Я поднес пламя свечи к его ступне, к тому нежному месту под подушечками пальцев, хотя у моего пленника кожа везде была загрубевшей, как подошва, и темно-желтой, почти коричневой. Но пламя пробивается и не через такие преграды. Впрочем, я знал, что если понадобится, я сдеру с него эту кожу и уж тогда примусь огнем за живое, кровоточащее мясо. Те, кто пережил подобную пытку, уверяли, что это весьма неприятно.

Лодыжки пленника были обездвижены, так что лишь по резким судорогам его пальцев и спазматическому напряжению мышц стопы и икр я мог судить, что он воспринимает прижигание как болезненное неудобство.

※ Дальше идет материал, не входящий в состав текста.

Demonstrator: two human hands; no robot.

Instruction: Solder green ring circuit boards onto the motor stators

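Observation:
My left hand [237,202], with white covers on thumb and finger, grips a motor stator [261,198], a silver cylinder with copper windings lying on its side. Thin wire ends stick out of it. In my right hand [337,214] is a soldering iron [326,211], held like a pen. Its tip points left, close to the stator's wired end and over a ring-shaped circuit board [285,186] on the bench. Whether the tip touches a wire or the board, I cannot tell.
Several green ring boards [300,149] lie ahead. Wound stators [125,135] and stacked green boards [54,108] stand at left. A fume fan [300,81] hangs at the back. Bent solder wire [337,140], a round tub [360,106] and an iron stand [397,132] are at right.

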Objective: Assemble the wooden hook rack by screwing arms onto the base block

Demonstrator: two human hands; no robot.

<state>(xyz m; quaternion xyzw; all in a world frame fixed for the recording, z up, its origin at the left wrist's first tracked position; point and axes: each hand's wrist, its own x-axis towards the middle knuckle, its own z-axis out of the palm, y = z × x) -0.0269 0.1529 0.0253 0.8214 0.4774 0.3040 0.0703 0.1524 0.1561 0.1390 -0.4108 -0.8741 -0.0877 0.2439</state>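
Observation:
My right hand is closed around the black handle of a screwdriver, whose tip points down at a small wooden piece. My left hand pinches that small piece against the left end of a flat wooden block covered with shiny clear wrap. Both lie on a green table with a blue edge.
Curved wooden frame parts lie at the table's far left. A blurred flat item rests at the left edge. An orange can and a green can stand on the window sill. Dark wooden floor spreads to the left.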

Я держал пламя свечи до тех пор, пока не почувствовал сильный смрад паленой плоти. Я все еще стоял спиной к лицу Никласа, но по громкости доносившегося сквозь кляп стона догадывался, что если бы я освободил узника от этой кожаной груши, он, без сомнения, выл бы в полный голос. Что ж, таково уж свойство огня, что мы предпочитаем от него бежать, а не купаться в нем. Но иногда выбора нет.

— Ну ладно, на пока хватит, — решил я, отодвигая свечу, и повернулся к мужчине.

Лоб его был покрыт густым потом, из уголков рта текла кровь, а из глаз — слезы.

— О, гвозди и тернии! — воскликнул я. — Как же ты мог мне в чем-то признаться, бедняга, если я не вынул грушу из твоего рта!?

Я рассмеялся, словно над собственной оплошностью, и похлопал обормота по щеке.

— Запомни, не кричать, когда я освобожу тебя от кляпа, — произнес я суровым тоном. — Ибо я очень не люблю шума. Ты меня понял?

Он усердно закивал.

Тогда я вытащил у него изо рта грушу. Отвратительно окровавленную и обслюнявленную. И должен признать, что Никлас действительно сдержал обещание: он не кричал и не причитал, а лишь сквозь сжатые зубы скулил, словно раненый пес, а из глаз его текли слезы, будто два маленьких ручейка.

— Ну хорошо, Никлас, рассказывай быстро, как вы это сделали и по чьему приказу, и я тотчас перевяжу тебе ногу, и ты вернешься в винный погребок.

Он сдержал сдавленный стон.

— Но… что? — простонал он, вытаращив на меня глаза. — Я добрый человек, мастер инквизитор, никогда никакого дурного поступка против…

Я тяжело вздохнул и снова заткнул ему рот. Разумеется, я знал, что мой пленник не признается в первую же минуту, но надеялся, что мы придем к согласию достаточно быстро, чтобы мне не пришлось утомлять себя пытками.

— Никлас, — сказал я серьезно, — я хотел бы, чтобы ты рассказал мне все, своими словами, что интересного произошло вчера и каким образом ты заработал рану на руке. Когда ты мне это расскажешь, честно и ничего не утаивая, тогда я позволю тебе жить.

Я на миг прервался и улыбнулся ему искренней и сердечной улыбкой.

— Если же ты будешь оскорблять меня ложью… — Я с грустью покачал головой. — Тогда мне придется взяться за тебя со всей инквизиторской серьезностью.

Я протянул руку так, чтобы он мог ее отчетливо видеть, и несколько раз щелкнул тисками для пальцев.